ABU DHABI // The development of the Capital District will lessen the burden of traffic on Abu Dhabi island and help cement the identity of the country, analysts said yesterday. The 4,500-hectare district will house government buildings, embassies and universities. City planners hope the area will emulate federal districts such as Capitol Hill in Washington, DC.
"It's good for the image of a capital city," said Richard Wagner, architect and vice president of the Architectural Association of the UAE. "Capital districts usually have a prestigious display of architecture; it allows them to show they have something to demonstrate. It can become a matter of identity for the people living in the city." By 2030, the area is expected to be served by public transit networks connecting it to the downtown core. It is also to include a low-density residential area with a capacity of about 370,000.
Shahswar al Balushi, executive director of the Abu Dhabi branch of international Urban Land Institute, said that by diversifying the direction of traffic, bottlenecks and traffic jams could be alleviated significantly. "If you're looking at the movement of people - most of whom working in government are locals - you need to look at where they live and look at the flow of traffic to the capital city," he said.
"Defragmenting government buildings has the advantage of potentially reducing traffic; it will be going to different places, you can reduce parking spaces." But people also need access to government buildings and the services they provide easily, he said, something that could be improved further by making more work digital, and reducing the need for people to visit buildings in person. "If people can do stuff on the internet, it doesn't require any physical movement. Then there's no addition to traffic."
The most conspicuous weakness in the plan for the Capital City district, Mr al Balushi said, was the assumption that people would move there, more specifically that the people who will work there will leave their current dwellings. "It's a risky assumption, it could lead to difficulty," he said. Construction is scheduled to begin early next year, with embassies expected to be among the first to move to the site.
At present, most embassies are scattered largely around two locations on Abu Dhabi island, Manasir and al Saada Street. Wolfgang Brülhart, the Swiss ambassador to the UAE, confirmed that Switzerland was among the countries that had agreed to move its embassy to the Capital District. He said the "master concept is good", adding that it was advantageous for government institutions to close to each other.
"Networking will be more effective; in Bern, all the government buildings are close to each other and it facilitates co-ordination as you can reach other ministries easily." One employee at the British Embassy, who spoke on the condition of anonymity, said: "The key point for all embassies is whether they can do business effectively. "They need to be close to government ministries but there needs to be infrastructure in place for members of the public to be able to visit them," he said.

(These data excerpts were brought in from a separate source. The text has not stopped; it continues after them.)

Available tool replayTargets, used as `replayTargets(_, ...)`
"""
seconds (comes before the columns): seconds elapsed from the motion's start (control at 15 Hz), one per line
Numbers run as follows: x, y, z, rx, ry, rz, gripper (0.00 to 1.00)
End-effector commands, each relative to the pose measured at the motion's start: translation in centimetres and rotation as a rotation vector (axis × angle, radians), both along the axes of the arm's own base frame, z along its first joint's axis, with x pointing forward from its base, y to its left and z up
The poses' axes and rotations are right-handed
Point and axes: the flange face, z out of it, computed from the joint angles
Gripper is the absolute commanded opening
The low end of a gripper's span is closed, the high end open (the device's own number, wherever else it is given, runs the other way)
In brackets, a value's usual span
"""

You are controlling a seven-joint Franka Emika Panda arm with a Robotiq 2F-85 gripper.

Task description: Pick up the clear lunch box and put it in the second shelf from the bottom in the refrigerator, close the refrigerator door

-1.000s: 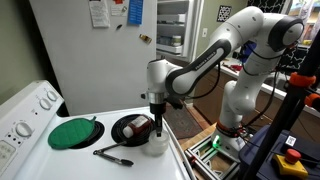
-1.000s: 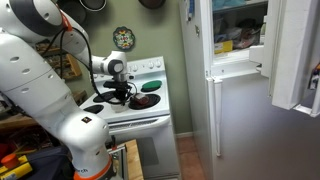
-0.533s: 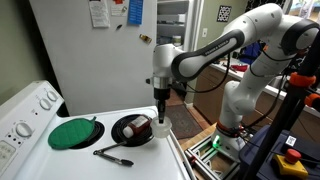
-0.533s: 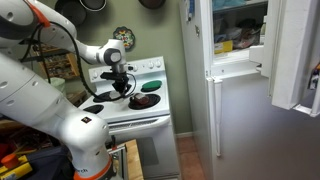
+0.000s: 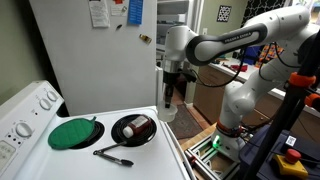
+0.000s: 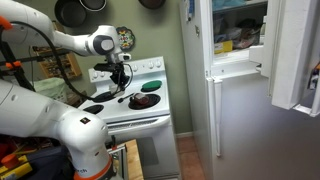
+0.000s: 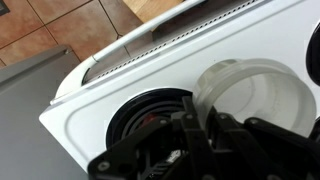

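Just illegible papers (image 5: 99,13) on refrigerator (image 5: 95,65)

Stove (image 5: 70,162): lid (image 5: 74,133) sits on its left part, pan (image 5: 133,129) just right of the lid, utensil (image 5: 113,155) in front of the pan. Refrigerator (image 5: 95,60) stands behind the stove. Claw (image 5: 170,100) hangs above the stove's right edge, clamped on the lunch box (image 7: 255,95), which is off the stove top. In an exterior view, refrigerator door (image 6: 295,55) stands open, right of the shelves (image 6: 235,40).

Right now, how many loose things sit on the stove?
3: green lid; black pan beside it; dark utensil before the pan. Lunch box hangs in the gripper. Some may be hidden.
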Motion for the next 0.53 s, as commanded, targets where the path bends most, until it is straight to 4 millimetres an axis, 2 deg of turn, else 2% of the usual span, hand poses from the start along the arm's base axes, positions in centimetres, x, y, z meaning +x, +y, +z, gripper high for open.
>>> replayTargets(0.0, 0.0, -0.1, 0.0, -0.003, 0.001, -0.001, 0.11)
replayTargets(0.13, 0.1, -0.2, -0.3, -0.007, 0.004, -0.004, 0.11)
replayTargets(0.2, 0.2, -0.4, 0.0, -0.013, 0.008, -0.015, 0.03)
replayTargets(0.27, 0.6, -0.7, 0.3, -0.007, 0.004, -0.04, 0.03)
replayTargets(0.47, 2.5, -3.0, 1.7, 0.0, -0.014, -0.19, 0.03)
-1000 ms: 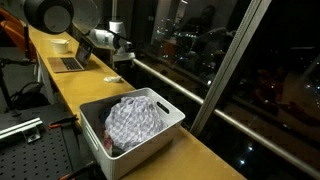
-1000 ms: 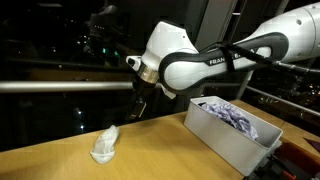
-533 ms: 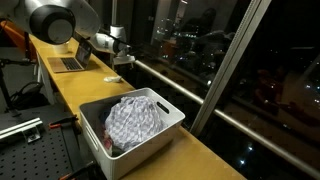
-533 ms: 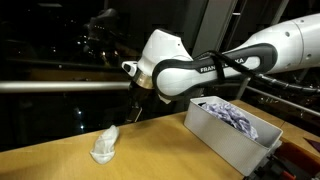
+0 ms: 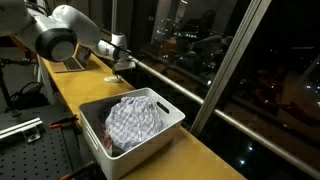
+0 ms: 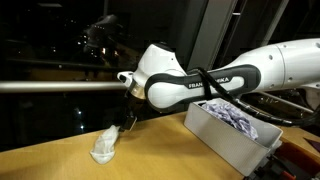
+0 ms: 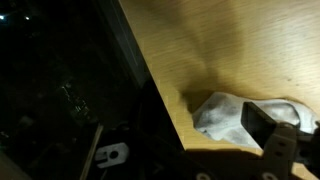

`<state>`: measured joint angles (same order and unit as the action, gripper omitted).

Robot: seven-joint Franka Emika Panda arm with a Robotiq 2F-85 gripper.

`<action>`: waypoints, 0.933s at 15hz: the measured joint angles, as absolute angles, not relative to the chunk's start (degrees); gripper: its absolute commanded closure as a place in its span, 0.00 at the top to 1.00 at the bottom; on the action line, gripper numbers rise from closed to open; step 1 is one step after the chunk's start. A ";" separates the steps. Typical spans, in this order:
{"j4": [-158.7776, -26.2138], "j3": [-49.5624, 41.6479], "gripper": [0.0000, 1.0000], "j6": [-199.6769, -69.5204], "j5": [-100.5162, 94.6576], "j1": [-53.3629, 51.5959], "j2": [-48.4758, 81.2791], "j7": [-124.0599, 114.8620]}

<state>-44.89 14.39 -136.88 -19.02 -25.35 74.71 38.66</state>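
Where it lies, the white cloth (image 6: 104, 146) is crumpled, bunched.

Against the black window (image 6: 50, 50), the gripper (image 6: 124, 119) in an exterior view is a dark shape, its jaws too dim to make out. Whether it touches the cloth (image 6: 103, 147) cannot be told. The bin (image 6: 225, 138) runs off the bottom right corner there, and the arm (image 6: 200, 85) leaves by the right edge. In the wrist view, soft all over, a dark finger (image 7: 262, 124) covers the cloth's right end, and the bottom edge cuts off the rest of the gripper. In an exterior view the arm hides most of a laptop (image 5: 74, 65), the cloth is too small to make out, and checked fabric (image 5: 133, 120) hides the bin's floor.
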 measured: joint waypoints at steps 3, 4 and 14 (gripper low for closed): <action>-41.17 14.72 1.00 -136.34 -18.93 -26.56 77.97 39.09; -40.12 14.76 1.00 -136.21 -18.93 -27.05 78.91 39.11; -35.03 14.16 0.31 -136.20 -14.78 -28.81 82.64 41.72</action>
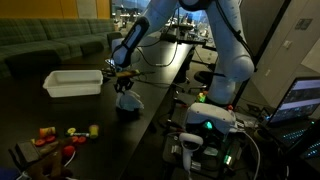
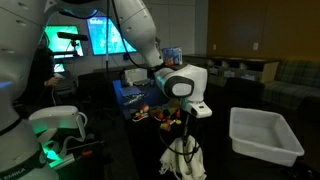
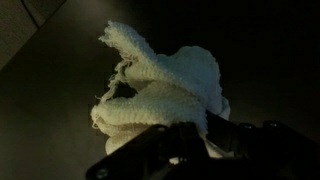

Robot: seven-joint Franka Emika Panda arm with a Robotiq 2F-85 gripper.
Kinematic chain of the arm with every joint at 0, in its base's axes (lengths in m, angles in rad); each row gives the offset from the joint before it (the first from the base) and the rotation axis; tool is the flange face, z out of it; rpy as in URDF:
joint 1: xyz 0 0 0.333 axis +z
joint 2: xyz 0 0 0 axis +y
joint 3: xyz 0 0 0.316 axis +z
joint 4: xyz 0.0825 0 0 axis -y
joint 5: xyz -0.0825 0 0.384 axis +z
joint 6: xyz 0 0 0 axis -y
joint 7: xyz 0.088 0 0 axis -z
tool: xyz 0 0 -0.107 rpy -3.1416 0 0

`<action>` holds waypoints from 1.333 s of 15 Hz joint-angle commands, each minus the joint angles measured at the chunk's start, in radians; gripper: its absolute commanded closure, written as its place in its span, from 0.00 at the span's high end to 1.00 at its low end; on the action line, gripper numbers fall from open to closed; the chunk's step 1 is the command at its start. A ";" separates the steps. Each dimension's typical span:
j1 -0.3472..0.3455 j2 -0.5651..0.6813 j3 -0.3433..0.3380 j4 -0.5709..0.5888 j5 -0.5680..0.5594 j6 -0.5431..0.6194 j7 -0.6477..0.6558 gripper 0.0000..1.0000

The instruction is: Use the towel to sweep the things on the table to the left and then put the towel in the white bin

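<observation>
The gripper (image 1: 125, 90) pinches the towel (image 1: 128, 104) by its top so the rest hangs low over the table (image 1: 140, 132), just right of the bin (image 1: 72, 83), likely ready to push the small things (image 1: 60, 135).

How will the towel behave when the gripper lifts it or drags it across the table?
Probably floppy: the towel droops in bunched folds beneath the gripper. Likely light for its bulk, and its nubby weave in the wrist view suggests it won't slip easily.
</observation>
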 commanded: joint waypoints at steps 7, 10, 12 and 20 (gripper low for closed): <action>0.240 0.097 -0.002 0.069 -0.101 0.023 0.356 0.09; 0.257 0.126 0.047 0.147 -0.076 0.002 0.377 0.09; 0.257 0.151 0.081 0.211 -0.062 -0.007 0.383 0.09; 0.269 0.286 0.184 0.479 -0.021 -0.033 0.364 0.09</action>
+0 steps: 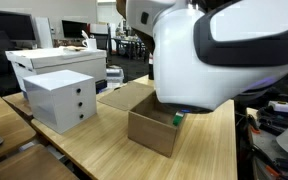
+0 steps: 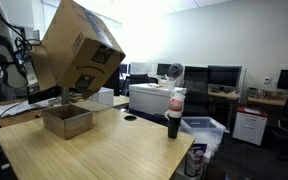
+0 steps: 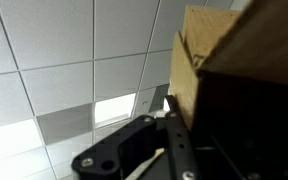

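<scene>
End effector [image 3: 174,108] shut, prob. gripping box [image 3: 246,60].

The big box [image 2: 79,50] I'm holding aloft is plain brown cardboard, matt and slightly fibrous, with dark print on one face. In the wrist view its cut edge looks rough. The pincer [image 3: 172,118] is matt black (metal or hard plastic, I can't tell from here). The small open box [image 1: 152,132] is the same dull cardboard. The surface [image 1: 104,155] is pale wood grain, smooth with a soft sheen. The arm's shell [image 1: 219,45] is glossy white plastic, and the drawer unit [image 1: 62,98] is matt white.
</scene>
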Tool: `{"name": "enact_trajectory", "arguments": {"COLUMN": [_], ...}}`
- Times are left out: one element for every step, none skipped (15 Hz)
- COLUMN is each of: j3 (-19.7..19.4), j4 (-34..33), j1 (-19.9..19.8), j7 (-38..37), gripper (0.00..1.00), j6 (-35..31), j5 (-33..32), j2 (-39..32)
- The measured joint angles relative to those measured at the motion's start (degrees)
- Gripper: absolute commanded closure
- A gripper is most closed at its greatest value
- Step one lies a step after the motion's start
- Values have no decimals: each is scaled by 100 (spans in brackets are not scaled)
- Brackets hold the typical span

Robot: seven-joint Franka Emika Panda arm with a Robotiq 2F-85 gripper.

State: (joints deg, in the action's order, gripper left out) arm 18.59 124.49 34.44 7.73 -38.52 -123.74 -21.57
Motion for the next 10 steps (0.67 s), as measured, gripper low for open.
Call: {"name": "enact_trajectory", "arguments": {"j3": [-58, -111, -151, -192, -226, -271, -290, -302, -312, -317], "j4": [93, 184, 262, 336, 394, 482, 525, 566, 608, 636], "j1": [19, 30, 31, 31, 32, 32, 32, 33, 36, 40], "j7": [111, 162, 179, 194, 226, 279, 312, 337, 348, 358], "gripper": [94, 94, 94, 94, 94, 94, 94, 94, 94, 94], "j6": [6, 12, 22, 40, 50, 56, 57, 64, 93, 117], "j5": [-77, -150, -206, -263, -309, -356, -399, -454, -535, -605], "j2": [11, 16, 21, 24, 28, 42, 53, 65, 86, 104]}}
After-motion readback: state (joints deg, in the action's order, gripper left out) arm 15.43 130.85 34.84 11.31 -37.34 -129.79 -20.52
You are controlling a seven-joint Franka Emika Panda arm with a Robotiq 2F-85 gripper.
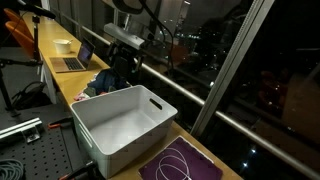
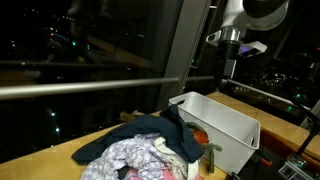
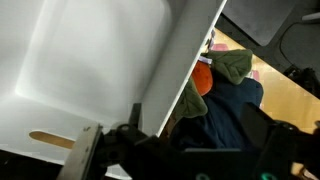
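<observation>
White plastic bin (image 1: 120,125) on the wooden counter (image 1: 60,78) by the dark window: that is the thing to steer by here. The claw (image 1: 127,58) hangs in the air above the end of the bin that faces the pile of clothes (image 1: 108,80), well above both and touching neither.

From the wrist view, the claw (image 3: 172,142) looks almost straight down on the bin's wall, which runs slantwise up the picture. The white inside of the bin lies on 1 side of that wall and the clothes on the other. Its 2 fingers (image 3: 88,148) stand wide apart and grip nothing, so the claw is open.

The pile lies just outside the bin and presses against its outer wall. A dark blue garment (image 2: 150,128) is draped over the top, nearest the bin. An orange piece (image 3: 203,78) is tucked right up against the wall, with a green piece (image 3: 233,65) touching it. A pale flowered cloth (image 2: 130,155) spreads out on the side of the pile away from the bin. So the clothes are below the claw and a little to the side, beyond the rim.

In an exterior view, a purple mat (image 1: 180,160) with a looped white cord lies at the bin's opposite end, and a laptop (image 1: 72,62) sits further along the counter, past the clothes.
</observation>
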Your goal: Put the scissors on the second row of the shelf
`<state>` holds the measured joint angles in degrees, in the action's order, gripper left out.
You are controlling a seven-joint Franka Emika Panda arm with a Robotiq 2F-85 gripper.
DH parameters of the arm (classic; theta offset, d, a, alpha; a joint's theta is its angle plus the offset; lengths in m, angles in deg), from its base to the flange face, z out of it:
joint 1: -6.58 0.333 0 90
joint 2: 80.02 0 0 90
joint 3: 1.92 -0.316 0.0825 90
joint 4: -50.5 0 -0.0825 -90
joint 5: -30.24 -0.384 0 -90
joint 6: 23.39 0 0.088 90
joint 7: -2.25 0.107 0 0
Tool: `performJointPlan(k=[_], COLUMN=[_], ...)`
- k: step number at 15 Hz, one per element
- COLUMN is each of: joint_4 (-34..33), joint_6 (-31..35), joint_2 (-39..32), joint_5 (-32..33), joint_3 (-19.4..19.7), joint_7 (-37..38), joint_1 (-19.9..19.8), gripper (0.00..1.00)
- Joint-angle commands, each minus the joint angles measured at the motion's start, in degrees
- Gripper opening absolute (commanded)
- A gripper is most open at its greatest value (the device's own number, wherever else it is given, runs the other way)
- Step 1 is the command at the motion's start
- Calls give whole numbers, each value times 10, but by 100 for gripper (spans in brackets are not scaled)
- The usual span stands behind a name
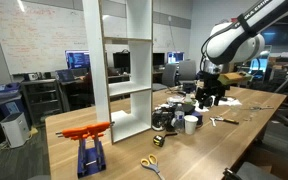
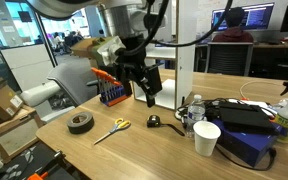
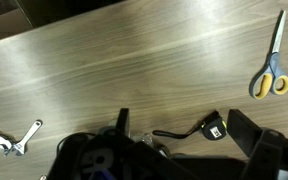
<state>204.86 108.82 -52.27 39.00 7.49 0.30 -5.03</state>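
Observation:
The scissors (image 1: 150,163) have yellow loop handles and silver blades. They lie flat on the wooden table near its front edge, and also show in an exterior view (image 2: 112,130) and at the right edge of the wrist view (image 3: 271,72). The tall white shelf (image 1: 124,60) stands on the table; its uprights show in an exterior view (image 2: 174,50). My gripper (image 1: 206,95) hangs above the table, open and empty, well away from the scissors. It shows in an exterior view (image 2: 147,88) and in the wrist view (image 3: 184,125), fingers spread.
A small black-and-yellow tape measure (image 3: 213,128) lies below the fingers. An orange bar on a blue stand (image 1: 87,140), a white cup (image 2: 206,138), a black tape roll (image 2: 80,122), dark gear (image 1: 169,115) and a small metal tool (image 3: 9,142) are on the table.

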Motion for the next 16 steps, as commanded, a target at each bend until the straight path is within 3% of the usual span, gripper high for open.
performJointPlan(k=[1, 9, 13, 16], joint_4=[-2, 0, 4, 3], joint_6=[-1, 2, 9, 18], joint_2=[0, 3, 6, -12], joint_5=[-2, -16, -71, -101], joint_3=[-3, -1, -3, -31], joint_7=[-1, 1, 5, 25], joint_1=[-3, 3, 27, 55], gripper=[100, 100, 100, 100])
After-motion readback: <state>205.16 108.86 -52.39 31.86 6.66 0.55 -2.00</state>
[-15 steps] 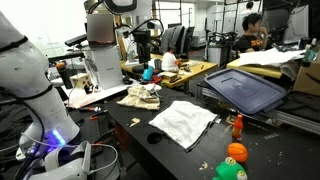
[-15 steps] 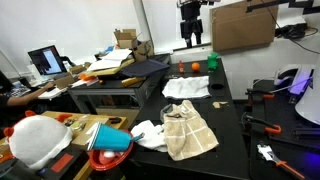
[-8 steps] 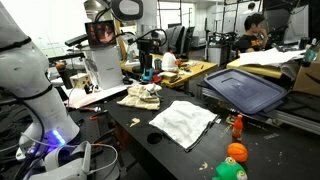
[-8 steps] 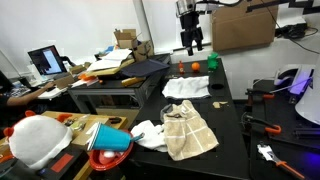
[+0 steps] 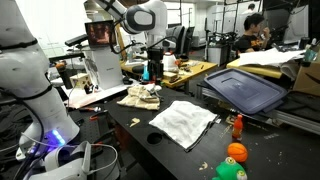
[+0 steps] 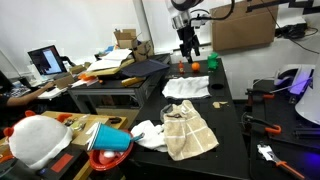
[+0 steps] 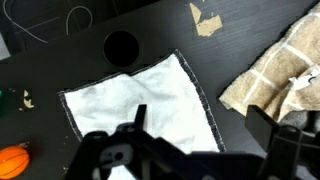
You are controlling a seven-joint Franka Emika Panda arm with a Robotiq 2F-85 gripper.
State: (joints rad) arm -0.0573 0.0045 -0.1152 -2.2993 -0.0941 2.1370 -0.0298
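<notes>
My gripper (image 5: pixel 152 68) (image 6: pixel 188 47) hangs open in the air well above the black table (image 5: pixel 125 118), holding nothing. In the wrist view the gripper (image 7: pixel 205 125) looks straight down, its two dark fingers (image 7: pixel 272 125) spread wide. Below it lies a flat white cloth (image 7: pixel 135 105) (image 5: pixel 183 122) (image 6: pixel 187 87), and a crumpled beige checked towel (image 7: pixel 275 75) (image 5: pixel 140 95) (image 6: pixel 188 130) lies beside that. A small black disc (image 7: pixel 121 46) (image 5: pixel 155 138) sits by the white cloth's edge.
An orange ball (image 5: pixel 236 152) (image 6: pixel 197 66) (image 7: pixel 12 160) and a green object (image 5: pixel 232 172) (image 6: pixel 212 62) sit near the table end. An orange bottle (image 5: pixel 238 126), a second white cloth (image 6: pixel 150 133), a blue bowl (image 6: pixel 110 140) and a dark tray (image 5: pixel 245 88) are around.
The arm has swung and come down, bringing the gripper lower toward the table. Its jaws stay open and the cloths have not moved.
</notes>
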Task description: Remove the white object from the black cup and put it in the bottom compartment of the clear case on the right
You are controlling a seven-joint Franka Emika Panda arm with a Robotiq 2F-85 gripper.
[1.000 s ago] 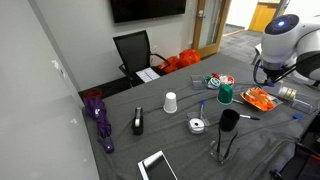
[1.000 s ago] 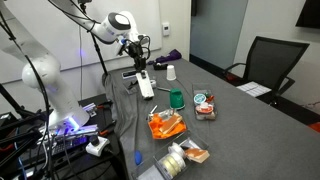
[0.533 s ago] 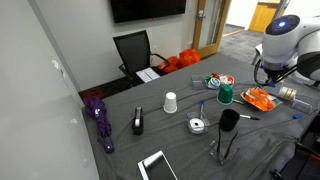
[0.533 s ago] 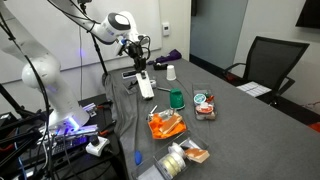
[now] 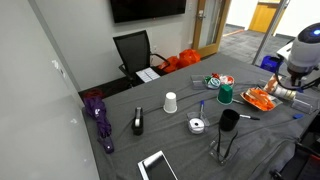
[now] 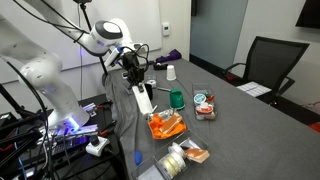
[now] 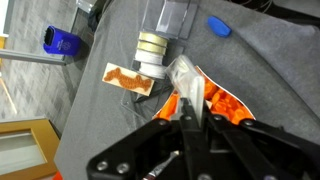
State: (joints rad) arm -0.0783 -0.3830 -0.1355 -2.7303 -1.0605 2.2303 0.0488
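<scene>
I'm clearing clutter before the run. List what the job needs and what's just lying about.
Job: black cup; white object, not visible from here; orange-filled clear case or the second clear case, unclear which.
Lying about: white paper cup; green cup; purple umbrella; white roll; tablet.

— How's the light?
— Soft and even in both exterior views, coming from overhead. The grey table (image 5: 185, 150) carries only faint shadows. In an exterior view a doorway (image 5: 262, 14) glows warmer and brighter than the room.
— Any glare?
— A violet-blue glow (image 6: 68, 124) sits low near the floor in an exterior view, and the pale strip (image 7: 18, 100) at the wrist view's left edge is washed out.
— Sharpness?
— All coarse. The arm (image 5: 301, 58) smears at the frame edge, and the gripper (image 7: 192, 105) is dark and out of focus.
</scene>
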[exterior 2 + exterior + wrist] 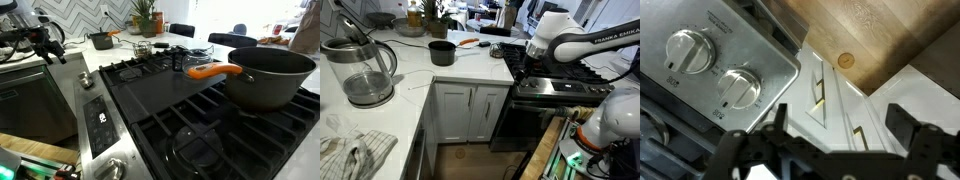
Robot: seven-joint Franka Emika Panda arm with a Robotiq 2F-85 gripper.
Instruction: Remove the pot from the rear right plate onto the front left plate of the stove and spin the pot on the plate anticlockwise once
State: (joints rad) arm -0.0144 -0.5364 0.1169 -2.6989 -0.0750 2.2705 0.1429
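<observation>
The pot [272, 78] is wide and dark grey with an orange handle. It stands on the black grate of the stove [170, 95], close to the camera in an exterior view. The robot arm hides it in the exterior view from the counter side. My gripper [840, 125] is open and empty. It hangs off the stove's front corner, above the knobs [738, 88] and the white cabinet doors [830, 100]. It shows in both exterior views [533, 48] [48, 42], far from the pot. I cannot tell which burner the pot sits on.
A small black saucepan [442, 52] [100, 40] stands on the white counter next to the stove. A glass kettle [362, 72] and a cloth [355, 152] are nearer on the counter. Bottles and a plant stand at the back wall.
</observation>
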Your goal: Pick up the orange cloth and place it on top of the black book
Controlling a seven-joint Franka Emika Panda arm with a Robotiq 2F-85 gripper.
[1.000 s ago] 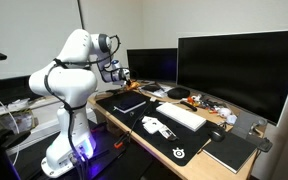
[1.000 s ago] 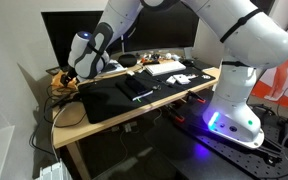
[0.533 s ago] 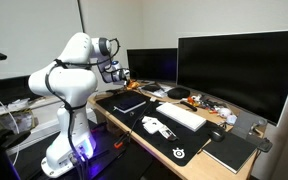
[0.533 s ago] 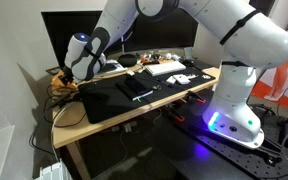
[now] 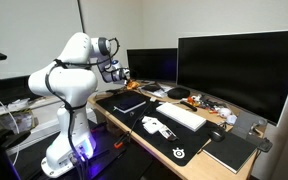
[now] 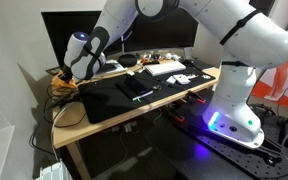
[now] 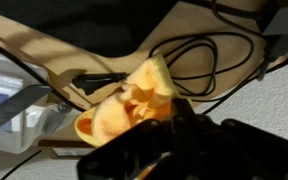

Mr al Balushi said government buildings bring activity only during the day; in the evenings, employees go home. That, he said, could become a problem for security. "It depends on what kind of entertainment they're creating for people who live near government buildings, but if the offices are separate from downtown, then at night there will be no action; it will be dead. There won't be any activity for kids." Mr Wagner said the absence of street life during the evenings could pose a problem for children living in the neighbourhoods.